The time is short, but the Lord and His Church have all the time in the world. Salvation comes swiftly, as a gift, to you and you have it today, right now, on account of Christ. St. Peter preaches:
 
“But do not overlook this one fact, beloved, that with the Lord one day is as a thousand years, and a thousand years as one day. The Lord is not slow to fulfill his promise as some count slowness, but is patient toward you, not wishing that any should perish, but that all should reach repentance” (2 Pet 3:8-9).
 
So we have this “little while”, but we have it with our Lord Who loves us so, that He gave Himself up for us, as a sacrifice. His sacrifice upon the cross made it so that our little while is not spent in agony or anxiety, but in certainty, in confidence, in peace that only His Absolution can give. 
 
Our sin is the “one day” that St. Peter talks about. It is the one day of this whole lifetime that we have, where we feel the guilt and condemnation of our sin and immanent death.

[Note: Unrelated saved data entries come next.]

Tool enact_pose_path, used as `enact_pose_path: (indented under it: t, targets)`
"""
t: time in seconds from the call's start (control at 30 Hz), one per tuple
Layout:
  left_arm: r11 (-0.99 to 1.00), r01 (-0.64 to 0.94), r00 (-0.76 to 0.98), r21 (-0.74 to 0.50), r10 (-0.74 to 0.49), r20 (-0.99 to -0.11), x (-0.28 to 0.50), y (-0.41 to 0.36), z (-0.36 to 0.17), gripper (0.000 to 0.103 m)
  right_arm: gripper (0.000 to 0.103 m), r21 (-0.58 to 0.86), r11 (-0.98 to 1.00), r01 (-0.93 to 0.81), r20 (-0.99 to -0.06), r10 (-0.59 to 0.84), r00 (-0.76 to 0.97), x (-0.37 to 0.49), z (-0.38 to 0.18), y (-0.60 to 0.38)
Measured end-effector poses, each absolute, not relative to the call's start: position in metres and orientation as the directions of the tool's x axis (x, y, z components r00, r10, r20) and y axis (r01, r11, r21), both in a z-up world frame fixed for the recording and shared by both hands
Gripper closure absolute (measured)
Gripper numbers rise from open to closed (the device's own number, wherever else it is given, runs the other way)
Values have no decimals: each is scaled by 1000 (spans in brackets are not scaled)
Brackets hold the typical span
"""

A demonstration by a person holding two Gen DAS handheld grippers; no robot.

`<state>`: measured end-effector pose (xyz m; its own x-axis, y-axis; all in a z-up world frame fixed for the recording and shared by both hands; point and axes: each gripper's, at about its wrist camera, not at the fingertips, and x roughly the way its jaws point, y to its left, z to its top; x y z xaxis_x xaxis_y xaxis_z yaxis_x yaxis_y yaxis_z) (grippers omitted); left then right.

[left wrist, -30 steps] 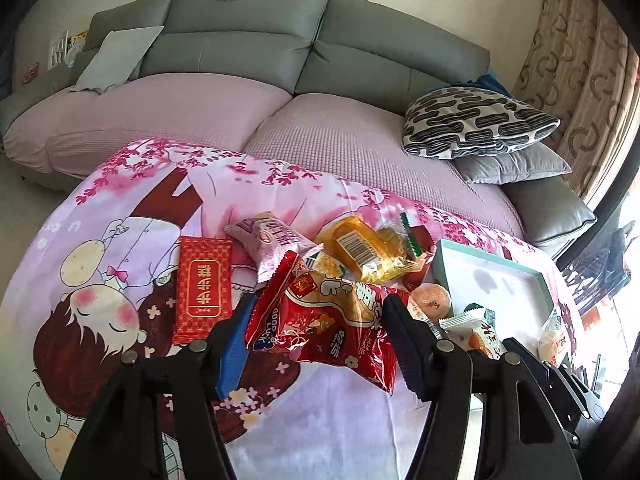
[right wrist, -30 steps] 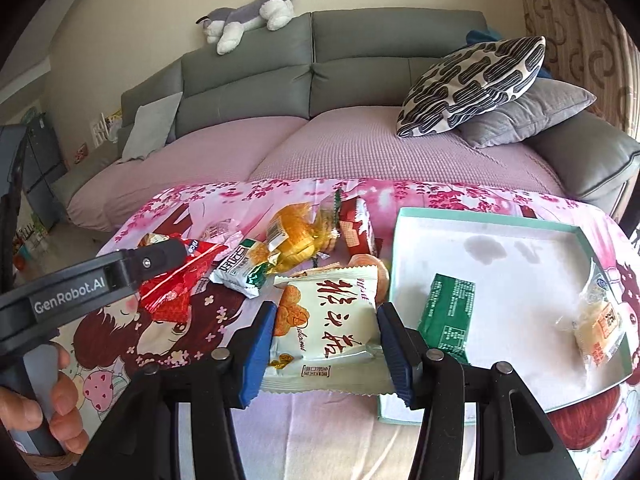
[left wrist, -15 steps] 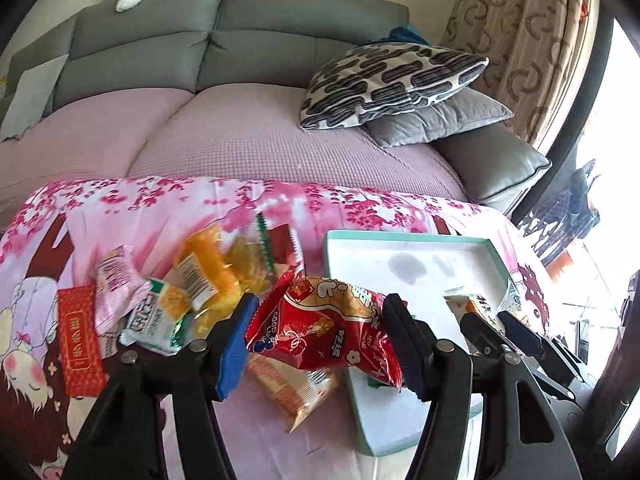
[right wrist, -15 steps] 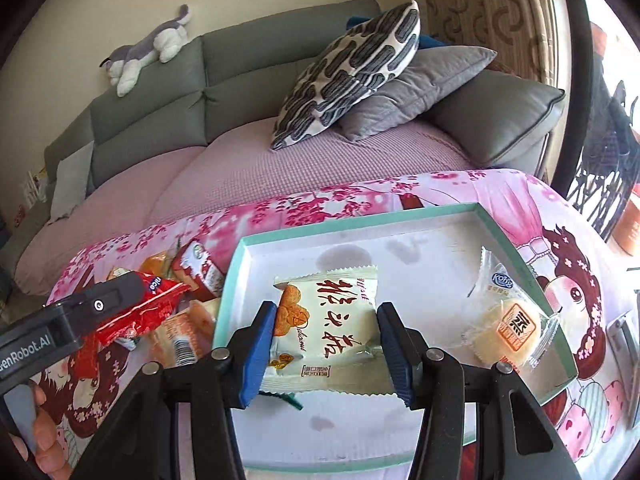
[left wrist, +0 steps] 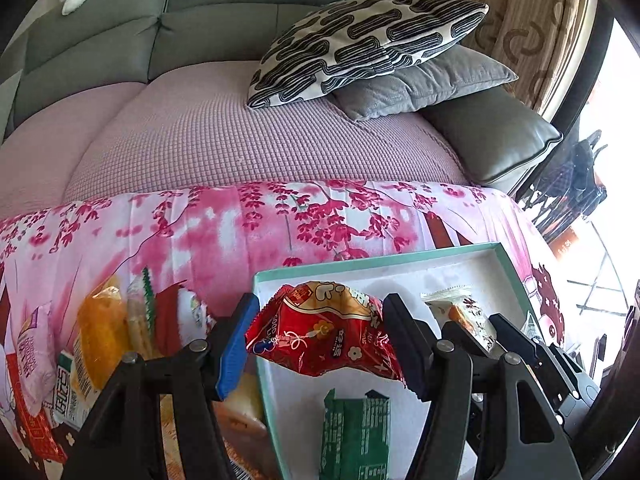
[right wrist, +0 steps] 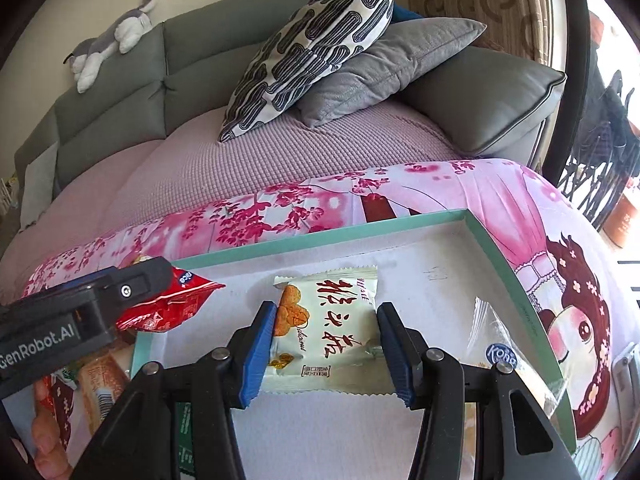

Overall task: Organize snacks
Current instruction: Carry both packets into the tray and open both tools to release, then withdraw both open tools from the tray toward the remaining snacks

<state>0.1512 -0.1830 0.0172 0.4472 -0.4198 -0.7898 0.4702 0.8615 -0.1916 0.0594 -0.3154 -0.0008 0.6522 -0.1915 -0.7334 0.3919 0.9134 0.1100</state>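
Your left gripper (left wrist: 320,344) had its jaws clamped on a red packet (left wrist: 324,332), held above the near-left part of the tray (left wrist: 372,262). Your right gripper (right wrist: 326,350) had its jaws pressed on a white packet (right wrist: 332,336), held over the middle of the tray. A green packet (left wrist: 356,436) lay in the tray below the red one, and a clear-wrapped cake (right wrist: 496,344) lay at the tray's right side. More snacks (left wrist: 100,336) stayed in a heap left of the tray on the pink cloth (left wrist: 240,224) over the tabletop. The sofa (left wrist: 200,140) stood beyond.
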Motion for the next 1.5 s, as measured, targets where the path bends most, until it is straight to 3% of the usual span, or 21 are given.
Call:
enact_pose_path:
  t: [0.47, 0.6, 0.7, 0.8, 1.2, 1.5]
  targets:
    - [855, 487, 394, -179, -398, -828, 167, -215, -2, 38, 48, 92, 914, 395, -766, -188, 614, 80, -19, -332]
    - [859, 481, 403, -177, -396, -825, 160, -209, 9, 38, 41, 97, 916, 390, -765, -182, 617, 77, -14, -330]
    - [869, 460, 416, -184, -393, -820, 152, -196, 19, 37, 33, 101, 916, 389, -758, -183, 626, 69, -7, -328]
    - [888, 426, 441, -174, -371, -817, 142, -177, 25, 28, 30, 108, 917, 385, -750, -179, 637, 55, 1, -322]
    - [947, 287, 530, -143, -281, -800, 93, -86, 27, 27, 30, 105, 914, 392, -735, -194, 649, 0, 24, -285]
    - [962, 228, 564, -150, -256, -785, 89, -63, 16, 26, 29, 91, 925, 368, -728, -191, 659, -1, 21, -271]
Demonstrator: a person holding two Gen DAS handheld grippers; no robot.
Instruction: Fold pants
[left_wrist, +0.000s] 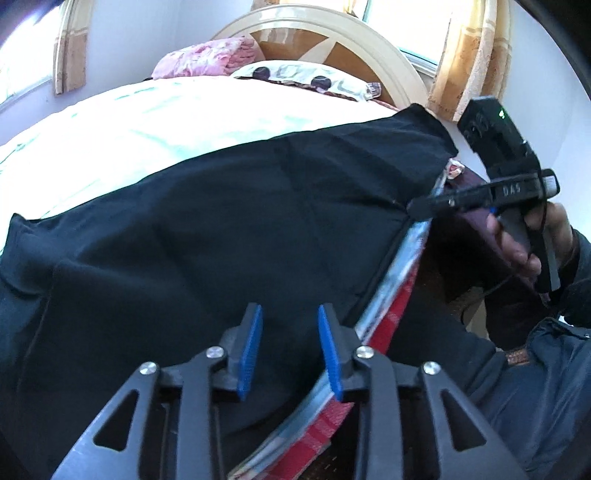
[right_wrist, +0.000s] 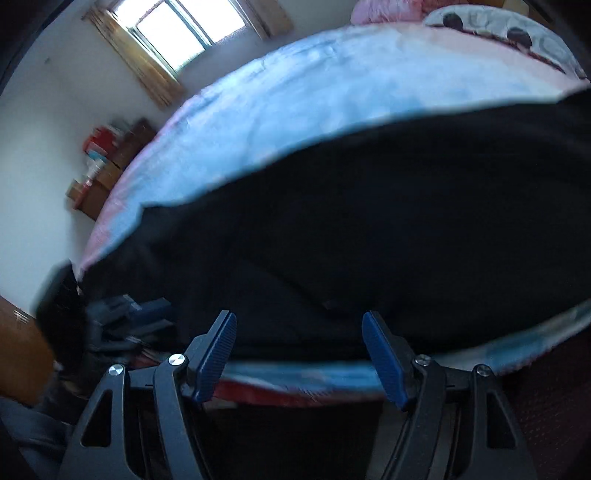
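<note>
Black pants (left_wrist: 221, 221) lie spread flat on the bed, reaching its near edge; they also fill the right wrist view (right_wrist: 369, 229). My left gripper (left_wrist: 290, 350) is open, its blue pads hovering just above the pants near the bed's edge, holding nothing. My right gripper (right_wrist: 299, 354) is open and wide, at the pants' near edge, holding nothing. In the left wrist view the right gripper (left_wrist: 417, 208) shows from the side at the pants' right edge, held by a hand (left_wrist: 524, 243); its jaw gap is not clear there.
The bed has a pale sheet (left_wrist: 147, 122) and a red-and-blue edge (left_wrist: 391, 295). Pillows (left_wrist: 303, 79) and a pink blanket (left_wrist: 207, 59) lie by the headboard (left_wrist: 369, 48). Boxes (right_wrist: 99, 166) are stacked by the far wall under a window (right_wrist: 188, 29).
</note>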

The “Thousand days” is the eternity spent with God on account of the forgiveness of sins. 
 
The “little while” is just that: a little while. The “rejoicing hearts at seeing Jesus again” is the revelation that He rose from the dead and sends His Spirit to us in Word and Sacrament. Time well spent, long or short, is time at the Lord’s Table eating and drinking with Him, so that, whether we have a little while or a long while; whether we are anxious or content; whether we live or we die, we are the Lord’s and He is ours.
 
Because in the little while that we saw Jesus, He purchased and won us on the cross, buying us back from sin, death, and the power of the devil. In the little while that we don’t see Jesus, He is praying for us at the right hand of the Father, sending His spirit in Word and Sacrament. 
 
Finally, in a little while, He will return. But at that time there will be no more “little whiles” and no one will take your joy from you. For you will be alive forever, seated at the Right Hand of the Father, with your good and patient Shepherd.